• PROBLEM DESCRIPTION:
All records must be quoted exactly. Omit the pictures.

• EXCERPTED RECORDS:
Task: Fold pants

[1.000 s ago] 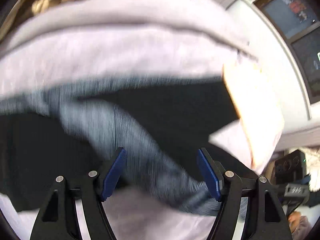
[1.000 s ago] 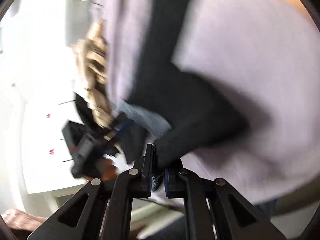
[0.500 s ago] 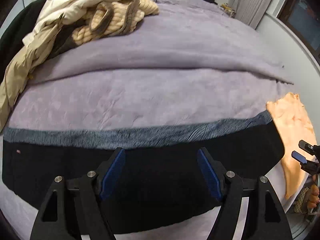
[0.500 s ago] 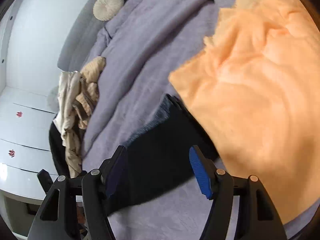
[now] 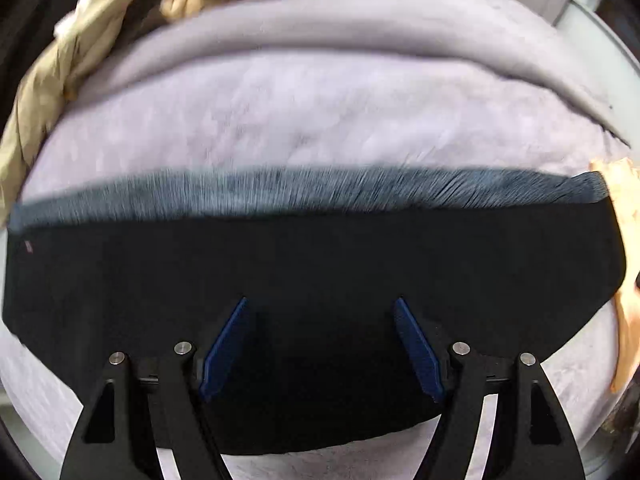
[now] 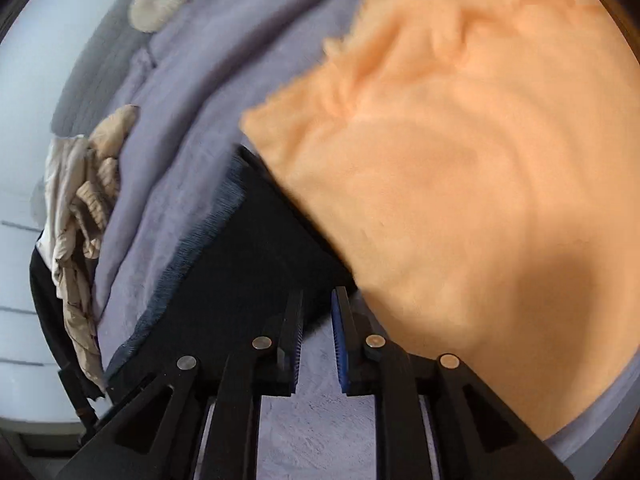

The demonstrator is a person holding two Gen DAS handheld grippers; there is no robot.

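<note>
**Gripping the pants for the next fold**

The pants (image 5: 312, 264) lie flat across the bed (image 5: 304, 120) as a long dark band, with a strip of grey lining showing along the far edge. An orange cloth (image 6: 460, 168) overlaps their right end, and a heap of clothes (image 5: 80, 52) sits well apart at the far left.

We hold the left claw (image 5: 320, 344) spread above the middle of the pants, pointing steeply down, with nothing between the fingers. The right claw (image 6: 318, 332) is closing at the near right corner of the pants; its fingers (image 6: 340, 336) stand close together, and we see only bed cover in the gap, with the pants' edge at the tips.

To do this step well, we judge the following:
- Reopen the right claw if it catches no cloth.
- Take the pants only, not the orange cloth.
- Pinch both layers at the near edge.
- Lift both ends evenly so the band stays straight.
</note>
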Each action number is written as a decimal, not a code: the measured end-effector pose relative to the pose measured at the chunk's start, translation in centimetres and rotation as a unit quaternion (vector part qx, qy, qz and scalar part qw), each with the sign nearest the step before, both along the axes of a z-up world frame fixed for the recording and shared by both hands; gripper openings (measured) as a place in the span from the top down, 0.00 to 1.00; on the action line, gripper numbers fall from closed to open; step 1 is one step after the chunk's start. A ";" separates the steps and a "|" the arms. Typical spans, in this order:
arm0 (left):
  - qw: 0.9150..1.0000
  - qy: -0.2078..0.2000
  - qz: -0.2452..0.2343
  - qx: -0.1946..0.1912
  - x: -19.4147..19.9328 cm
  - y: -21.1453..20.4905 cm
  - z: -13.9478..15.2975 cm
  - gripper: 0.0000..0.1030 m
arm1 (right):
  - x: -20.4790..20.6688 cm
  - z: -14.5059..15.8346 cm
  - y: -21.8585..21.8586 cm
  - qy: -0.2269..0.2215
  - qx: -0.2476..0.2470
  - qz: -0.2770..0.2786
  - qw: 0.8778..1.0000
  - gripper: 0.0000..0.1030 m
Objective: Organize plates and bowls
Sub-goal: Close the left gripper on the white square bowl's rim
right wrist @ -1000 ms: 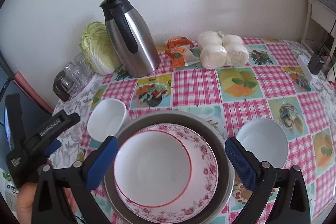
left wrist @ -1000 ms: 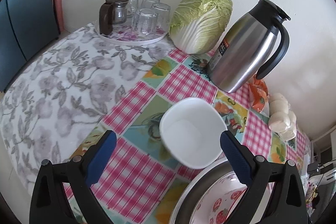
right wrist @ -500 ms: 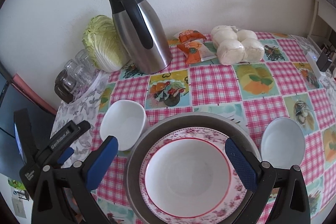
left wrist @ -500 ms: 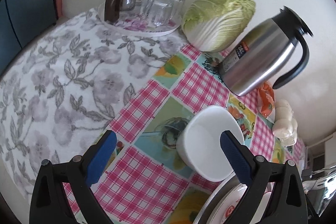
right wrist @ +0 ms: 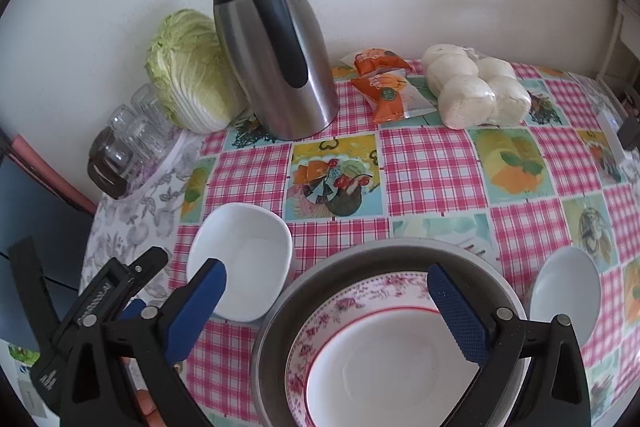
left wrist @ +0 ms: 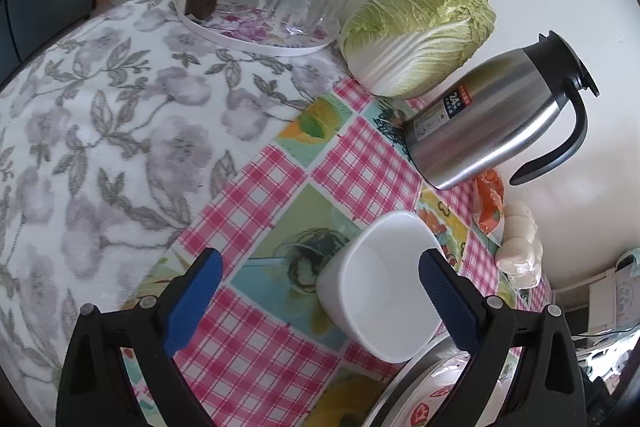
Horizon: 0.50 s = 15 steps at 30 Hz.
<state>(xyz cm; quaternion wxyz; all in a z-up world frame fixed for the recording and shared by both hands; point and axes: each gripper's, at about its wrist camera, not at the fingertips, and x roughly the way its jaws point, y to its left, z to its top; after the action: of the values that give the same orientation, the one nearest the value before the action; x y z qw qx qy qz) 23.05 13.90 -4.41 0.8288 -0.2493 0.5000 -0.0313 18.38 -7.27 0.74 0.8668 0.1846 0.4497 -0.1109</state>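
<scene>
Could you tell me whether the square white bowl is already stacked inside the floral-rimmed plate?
No, the square white bowl sits on the checked tablecloth beside the floral-rimmed plate.

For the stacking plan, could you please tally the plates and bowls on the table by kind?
White squarish bowl: 1
White round bowl: 1
Floral-rimmed plate: 1
White dish nested in that plate: 1
Metal basin under both: 1
Total: 5

Pink-checked tablecloth [right wrist: 432, 163], grey-floral cloth [left wrist: 100, 131], white square bowl [right wrist: 244, 259], pink-floral red-rimmed plate [right wrist: 360, 311], green cabbage [left wrist: 420, 31]
</scene>
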 end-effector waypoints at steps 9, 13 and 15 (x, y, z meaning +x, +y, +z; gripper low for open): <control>0.999 0.029 -0.032 -0.013 0.8 -1.7 -2.6 0.31 | 2.9 -2.6 1.4 0.028 0.002 0.025 0.999 0.37; 0.998 0.044 -0.042 -0.021 1.0 -2.4 -3.7 0.40 | 3.9 -3.5 2.6 0.038 -0.009 0.041 0.998 0.52; 0.997 0.049 -0.047 -0.022 1.0 -2.7 -4.0 0.45 | 4.3 -4.0 2.9 0.043 -0.011 0.045 0.998 0.59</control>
<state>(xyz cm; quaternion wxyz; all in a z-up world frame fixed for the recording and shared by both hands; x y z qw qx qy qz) 24.09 11.23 -8.40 0.7954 -0.2451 0.5501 -0.0687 22.73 -4.36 -3.26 0.8527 0.1497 0.4932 -0.0848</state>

• RESULT BELOW:
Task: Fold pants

[1.000 s ago] 
[1.000 s ago] 
[0.500 s ago] 
[0.500 s ago] 
[now] 
[now] 

The demonstrator is a person holding two Gen DAS handheld grippers; there is no robot.

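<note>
**Gripping the pants for the next fold**

The pants (image 5: 312, 264) lie flat across the bed (image 5: 304, 120) as a long dark band, with a strip of grey lining showing along the far edge. An orange cloth (image 6: 460, 168) overlaps their right end, and a heap of clothes (image 5: 80, 52) sits well apart at the far left.

We hold the left claw (image 5: 320, 344) spread above the middle of the pants, pointing steeply down, with nothing between the fingers. The right claw (image 6: 318, 332) is closing at the near right corner of the pants; its fingers (image 6: 340, 336) stand close together, and we see only bed cover in the gap, with the pants' edge at the tips.

To do this step well, we judge the following:
- Reopen the right claw if it catches no cloth.
- Take the pants only, not the orange cloth.
- Pinch both layers at the near edge.
- Lift both ends evenly so the band stays straight.
</note>
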Each action number is written as a decimal, not a code: the measured end-effector pose relative to the pose measured at the chunk's start, translation in centimetres and rotation as a unit quaternion (vector part qx, qy, qz and scalar part qw), each with the sign nearest the step before, both along the axes of a z-up world frame fixed for the recording and shared by both hands; gripper openings (measured) as a place in the span from the top down, 0.00 to 1.00; on the action line, gripper numbers fall from closed to open; step 1 is one step after the chunk's start. A ";" separates the steps and a "|" the arms. Typical spans, in this order:
arm0 (left):
  - qw: 0.9150..1.0000
  - qy: -0.2078..0.2000
  - qz: -0.2452..0.2343
  - qx: -0.1946..0.1912
  - x: -19.4147..19.9328 cm
  - y: -21.1453..20.4905 cm
  - z: -13.9478..15.2975 cm
  - gripper: 0.0000..0.1030 m
arm1 (right):
  - x: -20.4790..20.6688 cm
  - z: -14.5059..15.8346 cm
  - y: -21.8585..21.8586 cm
  - qy: -0.2269..0.2215
  - qx: -0.2476..0.2470
  - qz: -0.2770..0.2786
  - qw: 0.8778..1.0000
  - gripper: 0.0000..0.1030 m
Objective: Organize plates and bowls
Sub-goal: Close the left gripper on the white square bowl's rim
right wrist @ -1000 ms: 
left wrist @ -1000 ms: 
right wrist @ -500 ms: 
left wrist @ -500 ms: 
right wrist @ +0 ms: 
left wrist @ +0 ms: 
Horizon: 0.50 s = 15 steps at 30 Hz.
<state>(xyz cm; quaternion wxyz; all in a z-up world frame fixed for the recording and shared by both hands; point and axes: each gripper's, at about its wrist camera, not at the fingertips, and x roughly the way its jaws point, y to its left, z to its top; after the action: of the values that give the same orientation, the one nearest the value before the action; x y z qw qx qy qz) 23.05 13.90 -4.41 0.8288 -0.2493 0.5000 -0.0313 18.38 -7.27 0.74 0.8668 0.1846 0.4497 -0.1109</state>
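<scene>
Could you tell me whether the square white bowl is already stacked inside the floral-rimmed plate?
No, the square white bowl sits on the checked tablecloth beside the floral-rimmed plate.

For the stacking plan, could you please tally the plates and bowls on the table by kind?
White squarish bowl: 1
White round bowl: 1
Floral-rimmed plate: 1
White dish nested in that plate: 1
Metal basin under both: 1
Total: 5

Pink-checked tablecloth [right wrist: 432, 163], grey-floral cloth [left wrist: 100, 131], white square bowl [right wrist: 244, 259], pink-floral red-rimmed plate [right wrist: 360, 311], green cabbage [left wrist: 420, 31]
</scene>
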 end-effector waypoints at steps 9, 13 and 15 (x, y, z meaning +x, +y, +z; gripper low for open): <control>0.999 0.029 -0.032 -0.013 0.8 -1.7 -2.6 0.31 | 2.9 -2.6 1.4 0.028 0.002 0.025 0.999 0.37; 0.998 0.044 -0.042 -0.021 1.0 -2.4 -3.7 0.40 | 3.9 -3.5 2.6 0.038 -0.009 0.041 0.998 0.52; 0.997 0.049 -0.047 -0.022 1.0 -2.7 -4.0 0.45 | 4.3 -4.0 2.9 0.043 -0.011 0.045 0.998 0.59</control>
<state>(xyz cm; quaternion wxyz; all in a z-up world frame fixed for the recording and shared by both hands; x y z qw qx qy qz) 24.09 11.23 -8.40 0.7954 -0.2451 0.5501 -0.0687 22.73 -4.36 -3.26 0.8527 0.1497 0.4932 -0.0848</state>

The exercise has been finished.